2T1Qka0rEiPr 3498 days ago

Interesting. So, out of interest, why is the same not being applied for ɢ? (When I ran it through Python's unidecode I got the roman symbol all the same).

link

bazzargh 3498 days ago

Because 'small capital g' doesn't have a compatibility decomposition to G, but wide letter P does have a compatibility decomposition to 'normal' P. Unicode normalization kills large classes of homograph attacks but by no means all. conventions over mixing scripts from different languages stop some more, but there's no single answer.

link

7Z7 3498 days ago

Doing the "ɢ" conversion here[0], I get

  xn--1na

[0]https://www.punycoder.com/

link

Animats 3498 days ago

The problem is that the RFCs aren't restrictive enough, partly because the IETF doesn't have much authority over registrars. The domain name rules really ought to be something like "one script, plus numbers, in a domain name part". But this runs into such things as the tendency in Japan to mix kanjii with English words. Then there's the whole right-to-left mark business, which has to coexist with left-to-right TLDs.

link

ergot 3498 days ago

So if I mix ASCII with obscure UTF8 characters like the domain in OP's post I can register it then?

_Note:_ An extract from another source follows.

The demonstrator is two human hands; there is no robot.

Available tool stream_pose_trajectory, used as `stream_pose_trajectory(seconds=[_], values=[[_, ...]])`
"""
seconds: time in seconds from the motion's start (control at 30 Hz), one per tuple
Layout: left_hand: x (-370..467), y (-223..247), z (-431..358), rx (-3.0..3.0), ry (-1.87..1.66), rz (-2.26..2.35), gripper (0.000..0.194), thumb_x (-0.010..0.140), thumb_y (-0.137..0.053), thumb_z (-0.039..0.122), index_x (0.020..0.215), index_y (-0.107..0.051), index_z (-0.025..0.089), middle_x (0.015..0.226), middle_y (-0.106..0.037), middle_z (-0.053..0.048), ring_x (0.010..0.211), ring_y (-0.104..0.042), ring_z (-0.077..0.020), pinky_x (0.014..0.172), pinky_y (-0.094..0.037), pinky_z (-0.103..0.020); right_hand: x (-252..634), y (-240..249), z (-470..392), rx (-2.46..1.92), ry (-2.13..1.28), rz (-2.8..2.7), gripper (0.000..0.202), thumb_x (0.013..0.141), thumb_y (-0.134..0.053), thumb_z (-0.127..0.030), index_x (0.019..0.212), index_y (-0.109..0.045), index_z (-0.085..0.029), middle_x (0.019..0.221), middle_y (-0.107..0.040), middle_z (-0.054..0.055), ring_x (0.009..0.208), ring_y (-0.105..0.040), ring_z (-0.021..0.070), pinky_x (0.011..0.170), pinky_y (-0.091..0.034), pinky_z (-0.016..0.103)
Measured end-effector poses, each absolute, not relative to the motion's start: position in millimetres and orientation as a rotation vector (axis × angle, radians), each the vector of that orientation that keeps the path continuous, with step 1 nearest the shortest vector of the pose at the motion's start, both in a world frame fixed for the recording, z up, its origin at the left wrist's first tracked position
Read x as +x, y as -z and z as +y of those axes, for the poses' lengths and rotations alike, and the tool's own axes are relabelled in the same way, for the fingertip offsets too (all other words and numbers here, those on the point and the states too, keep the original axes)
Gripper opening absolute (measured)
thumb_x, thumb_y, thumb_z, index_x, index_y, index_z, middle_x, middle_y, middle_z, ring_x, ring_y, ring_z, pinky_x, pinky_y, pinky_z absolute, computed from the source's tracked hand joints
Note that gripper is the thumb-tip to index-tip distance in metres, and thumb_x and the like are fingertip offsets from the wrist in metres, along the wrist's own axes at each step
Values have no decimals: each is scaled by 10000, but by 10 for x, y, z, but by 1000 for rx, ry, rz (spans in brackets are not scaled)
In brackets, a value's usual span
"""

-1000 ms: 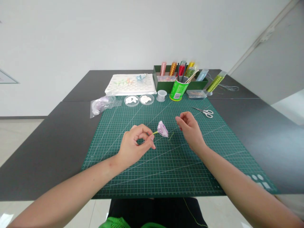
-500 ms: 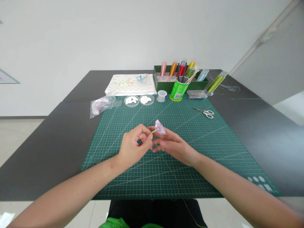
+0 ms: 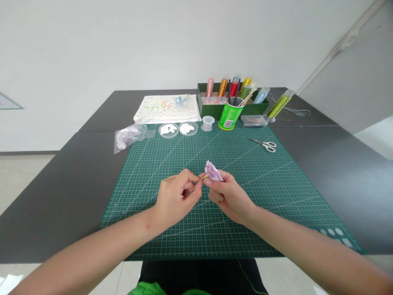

Something like www.ｐａｙpal.com --> www.n--pal-n76secrc.com

link

bazzargh 3498 days ago

No. When you apply NFKC normalization to that string, you get just 'paypal', so Paypal have already registered the result. You can try that here: http://mct.verisign-grs.com/ - notice how the output is not the same as some online converters based on punycode.js, because that doesn't have nameprep support https://github.com/bestiejs/punycode.js/issues/40

link

arm 3499 days ago

Those characters are not fullwidth.

This:

www.ｐａｙｐａｌ.com

or this:

www.ＰＡＹＰＡＬ.com

would be fullwidth.

What you actually posted are characters in the Mathematical Alphanumeric Symbols block. Specifically:

𝙿 — U+1D67F MATHEMATICAL MONOSPACE CAPITAL P

𝙰 — U+1D670 MATHEMATICAL MONOSPACE CAPITAL A

𝚈 — U+1D688 MATHEMATICAL MONOSPACE CAPITAL Y

𝙻 — U+1D67B MATHEMATICAL MONOSPACE CAPITAL L

link

thefreeman 3498 days ago

How is that a phishing opportunity if it redirects you to the real website?

link